In March 2016, Lancaster police confirmed a 41-year-old man impregnated his 15-year-old neighbor during a two-year sexual relationship. The man was sentenced to two consecutive five-year prison terms, and the trial court also imposed five years of community control to be served once the prison terms concluded. As part of the community-control conditions, the court ordered the man be assessed for placement in a community-based correctional facility. In State v. Hitchcock, the man argues that based on recent Ohio Supreme Court decisions, he can’t be sentenced to a community-control sentence that runs consecutively to his prison sentence, especially if it leads to confinement in a community-based facility.

The class-action lawsuit at the center of Gembarski v. PartsSource involves allegations that an Aurora medical equipment parts company improperly withheld commissions owed to sales staff. Before the lawsuit was filed in 2012, the company implemented agreements requiring employees to settle disputes through binding arbitration. The representative for the class declined to agree to the process, while some employees who would be part of the class had signed the agreement. The company asserts that employees who agreed to arbitration can’t be included in the class action and that it couldn’t raise this defense until the definition of the scope of the class was approved in 2016.

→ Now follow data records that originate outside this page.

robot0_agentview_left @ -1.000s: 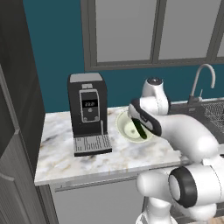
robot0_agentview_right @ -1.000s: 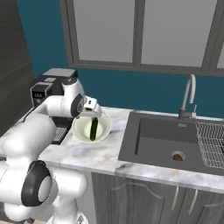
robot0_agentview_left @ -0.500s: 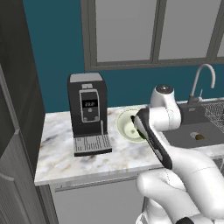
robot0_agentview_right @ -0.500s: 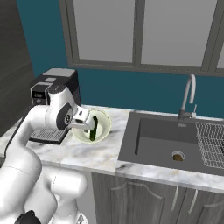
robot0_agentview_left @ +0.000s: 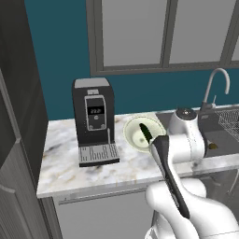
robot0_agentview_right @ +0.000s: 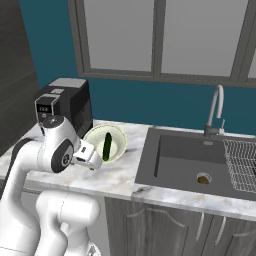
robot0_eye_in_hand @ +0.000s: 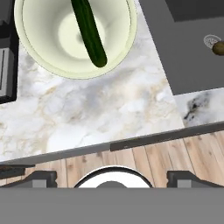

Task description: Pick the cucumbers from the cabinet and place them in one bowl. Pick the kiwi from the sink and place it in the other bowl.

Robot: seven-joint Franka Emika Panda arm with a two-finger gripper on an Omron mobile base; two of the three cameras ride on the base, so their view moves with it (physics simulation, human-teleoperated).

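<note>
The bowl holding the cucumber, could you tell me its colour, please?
Pale cream-yellow; the bowl shows best in the hand view, with the dark green cucumber inside.

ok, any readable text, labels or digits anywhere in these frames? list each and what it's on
Coffee machine front display: pale digits on a dark screen in the left base view, too small and blurred to read.
Coffee machine top panel, right base view: small pale marks, illegible.
Cream bowl, cucumber, sink, tap, marble counter: no text or labels visible.
</note>
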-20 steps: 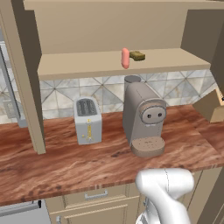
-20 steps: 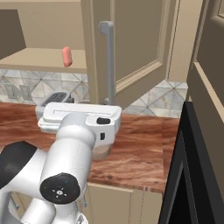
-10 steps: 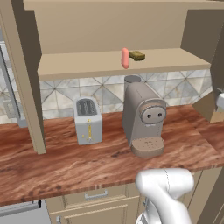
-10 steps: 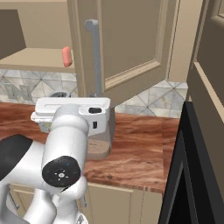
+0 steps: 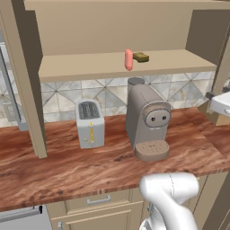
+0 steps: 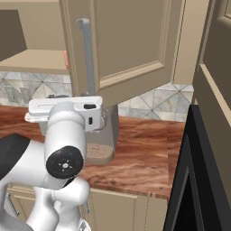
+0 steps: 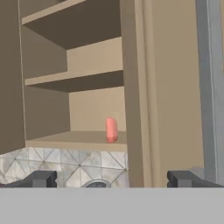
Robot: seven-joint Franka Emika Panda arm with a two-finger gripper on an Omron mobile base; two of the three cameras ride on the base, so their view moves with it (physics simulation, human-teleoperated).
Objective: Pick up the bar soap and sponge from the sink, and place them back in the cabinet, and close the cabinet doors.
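Observation:
The salmon-pink bar soap [image 5: 129, 59] stands on end on the cabinet [image 5: 112, 67] shelf, with the brownish sponge [image 5: 141, 57] lying just to its right. In the hand view, the bar soap [image 7: 111, 130] shows past the edge of the right cabinet door [image 7: 175, 87]. My gripper [image 7: 113, 179] is open with nothing between its fingers [image 7: 41, 179], close against the inner face of that door [image 6: 131, 40] beside its silver handle [image 6: 86, 58]. The left door [image 5: 24, 85] stands open, edge-on. The sink is out of view.
A white toaster [image 5: 90, 123] and a grey-brown coffee machine [image 5: 147, 121] stand on the reddish marble counter [image 5: 67, 166] below the cabinet. A tall black appliance [image 6: 198, 180] stands at the right. Drawers [image 5: 99, 202] run under the counter.
My hand has moved left and the right cabinet door with its handle has swung left with it, further across the opening. Soap and sponge have stayed put.

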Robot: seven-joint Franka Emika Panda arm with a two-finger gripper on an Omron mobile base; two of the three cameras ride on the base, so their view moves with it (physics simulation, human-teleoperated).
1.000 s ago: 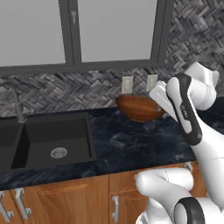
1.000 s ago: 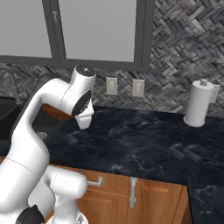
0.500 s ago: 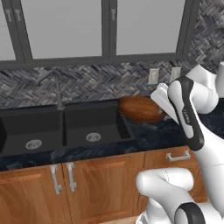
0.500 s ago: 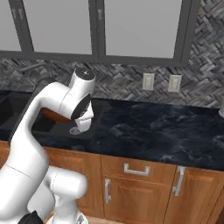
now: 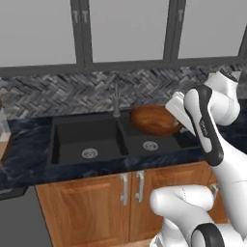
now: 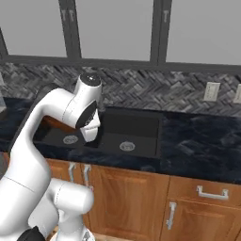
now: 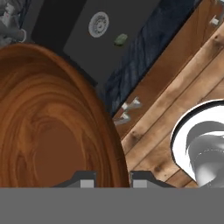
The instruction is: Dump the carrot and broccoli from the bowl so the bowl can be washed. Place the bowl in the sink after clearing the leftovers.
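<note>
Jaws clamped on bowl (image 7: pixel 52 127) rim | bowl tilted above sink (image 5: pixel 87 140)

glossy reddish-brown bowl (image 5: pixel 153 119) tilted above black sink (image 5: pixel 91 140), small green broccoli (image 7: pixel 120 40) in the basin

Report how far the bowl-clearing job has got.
Looks done: the bowl shows a bare inside in the hand view, and a small green piece, probably the broccoli, lies in the sink by the drain. I cannot find the carrot. In hand: the gripper is shut on the bowl's rim, holding it over the sink. Left: setting the bowl down in the basin.
</note>
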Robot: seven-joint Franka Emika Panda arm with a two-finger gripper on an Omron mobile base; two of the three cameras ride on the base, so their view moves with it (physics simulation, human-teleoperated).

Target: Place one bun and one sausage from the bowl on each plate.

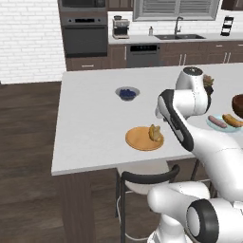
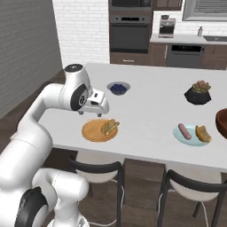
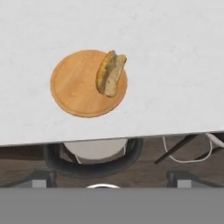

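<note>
The orange-tan plate (image 3: 76, 87) lies near the counter's front edge with a split bun (image 3: 110, 74) on its right side; both also show in the right base view as the plate (image 2: 92, 131) and bun (image 2: 110, 127). My gripper (image 2: 98, 113) hovers just above this plate, open and holding nothing. Further right, the pale blue plate (image 2: 191, 138) carries a sausage (image 2: 184, 131) and a bun (image 2: 203, 133). The dark wooden bowl (image 2: 222, 122) sits at the right edge, with its inside out of sight.
A small grey bowl of blueberries (image 2: 118, 88) stands behind the orange plate. A black plant pot (image 2: 198, 94) stands behind the blue plate. Dark-framed stools (image 3: 94, 159) are tucked under the counter's front edge (image 3: 109, 135).
</note>
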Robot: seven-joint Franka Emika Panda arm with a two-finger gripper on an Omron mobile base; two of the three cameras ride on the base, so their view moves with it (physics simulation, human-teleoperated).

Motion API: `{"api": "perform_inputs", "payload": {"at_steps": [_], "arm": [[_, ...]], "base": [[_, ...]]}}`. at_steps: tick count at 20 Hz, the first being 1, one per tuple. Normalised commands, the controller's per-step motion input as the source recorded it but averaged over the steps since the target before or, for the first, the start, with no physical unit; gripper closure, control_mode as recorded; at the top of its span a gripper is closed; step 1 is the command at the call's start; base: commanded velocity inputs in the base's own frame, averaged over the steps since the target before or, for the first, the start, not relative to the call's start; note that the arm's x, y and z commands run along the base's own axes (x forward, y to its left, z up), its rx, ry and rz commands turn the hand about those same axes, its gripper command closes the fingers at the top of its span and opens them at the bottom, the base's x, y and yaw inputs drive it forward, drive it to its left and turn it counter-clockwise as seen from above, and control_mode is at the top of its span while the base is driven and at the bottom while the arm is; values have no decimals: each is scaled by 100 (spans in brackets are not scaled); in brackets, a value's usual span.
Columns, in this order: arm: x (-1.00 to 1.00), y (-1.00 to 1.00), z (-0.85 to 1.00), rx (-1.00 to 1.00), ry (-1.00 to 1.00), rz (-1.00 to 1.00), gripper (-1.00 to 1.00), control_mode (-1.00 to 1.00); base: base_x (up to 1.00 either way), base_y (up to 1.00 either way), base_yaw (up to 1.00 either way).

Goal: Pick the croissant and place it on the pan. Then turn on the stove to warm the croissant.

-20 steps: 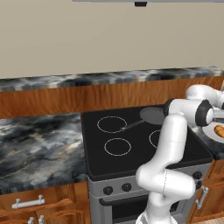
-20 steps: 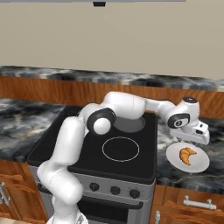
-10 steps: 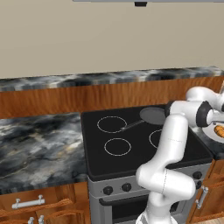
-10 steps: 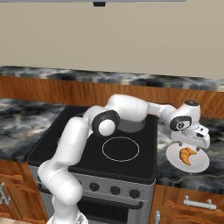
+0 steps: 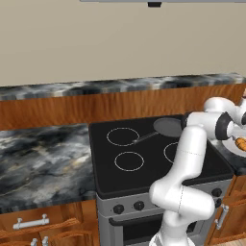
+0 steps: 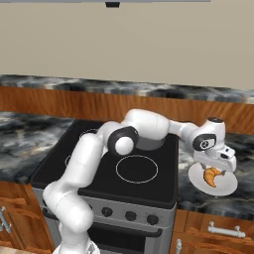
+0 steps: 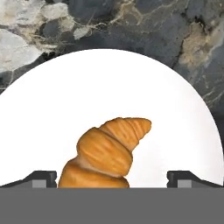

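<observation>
The croissant, a golden-brown pastry, lies on a white round plate on the dark marble counter right of the stove. My gripper hangs just above it, open, with one fingertip on either side of the pastry's near end and neither touching it. From the right base view the croissant sits on the plate directly below the gripper. The pan, small and dark grey, rests on the back right burner with its thin handle pointing left and forward.
The cooktop has white ring burners, and black knobs line its steel front. Marble counter runs left of the stove, with wooden drawers below. A wood backsplash and a beige wall stand behind.
The hand has come down and slightly right, closer over the plate and the croissant. The croissant, plate and pan have not moved.
</observation>
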Motion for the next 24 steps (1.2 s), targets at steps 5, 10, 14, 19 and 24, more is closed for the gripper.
{"api": "perform_inputs", "payload": {"at_steps": [5,10,14,19,24], "arm": [[0,2,-21,0,6,-3,-100,-100],[0,11,-21,0,6,-3,-100,-100],[0,2,-29,0,10,-2,-100,-100],[0,0,-32,0,10,0,100,-100],[-1,-7,-30,3,3,0,100,-100]], "base": [[0,0,0],[0,0,0],[0,0,0],[0,0,0],[0,0,0]]}}
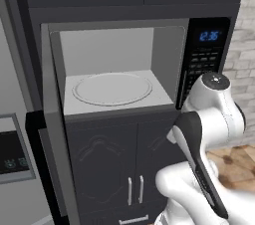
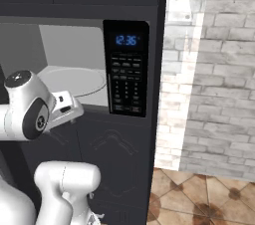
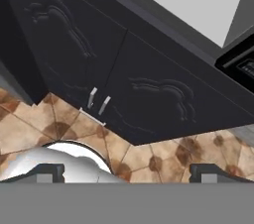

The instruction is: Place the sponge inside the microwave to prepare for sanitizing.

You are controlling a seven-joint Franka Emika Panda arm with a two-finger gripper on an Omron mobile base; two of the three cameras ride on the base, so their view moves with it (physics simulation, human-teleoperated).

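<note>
Plainly, the move ahead turns on a sponge whose place cannot be told from these views, so neither its direction from the jaws nor its long axis can be judged. The gripper (image 3: 126, 172) has its two finger tips spread as wide as they go, with nothing between them. It points down and forward at the dark cabinet doors (image 3: 106, 77) just below the microwave (image 1: 117, 74), with the brown tiled floor (image 3: 149, 156) beneath them.

The microwave stands open. Its door (image 1: 50, 134) is swung out to the left of the opening, edge-on to the left base camera. Inside, the pale floor carries the round turntable (image 1: 112, 88), which lies bare; nothing rests on it. The black keypad panel (image 2: 126, 72) with its blue digits sits right of the opening. In the hand view the lower front lip of the microwave and part of the turntable lie at the top, so the opening is above and ahead of the jaws.

The arm is folded in front of the cabinets, below and right of the opening, with the wrist just beside the keypad. A brick wall (image 2: 214, 69) stands right of the microwave column, and a grey appliance (image 1: 12, 154) left of the door.

In my judgement the sponge has first to be found and picked up. The open door and the microwave's lower lip are what the arm must clear.
</note>
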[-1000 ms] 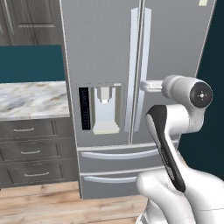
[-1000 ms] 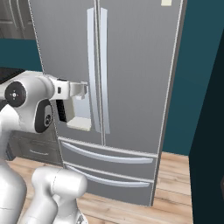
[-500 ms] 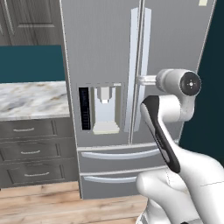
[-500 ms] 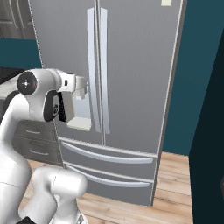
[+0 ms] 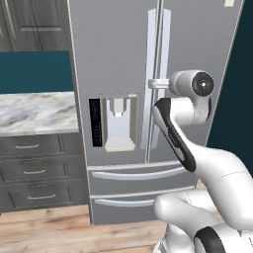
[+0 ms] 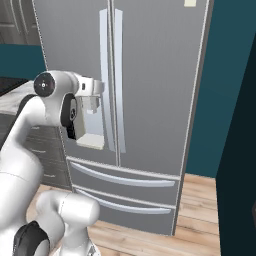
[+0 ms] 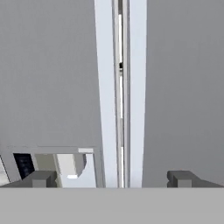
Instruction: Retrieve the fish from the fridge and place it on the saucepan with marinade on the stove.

Ohio electric distribution utilities must implement programs to increase energy efficiency and reduce energy demand during peak hours. The three FirstEnergy companies submitted their 2017-2019 plan to the Public Utilities Commission of Ohio (PUCO). The plan was estimated to cost its customers about $111 million per year to be paid for through a “rider” on customer bills. The PUCO capped the amount that could be spent at 4 percent of the company’s profits, which limited it to charging customers $107 million annually. FirstEnergy and a group of environmental organizations appealed the decision. In In re Application of Ohio Edison Co, the Court will decide if the PUCO was authorized to impose a cap.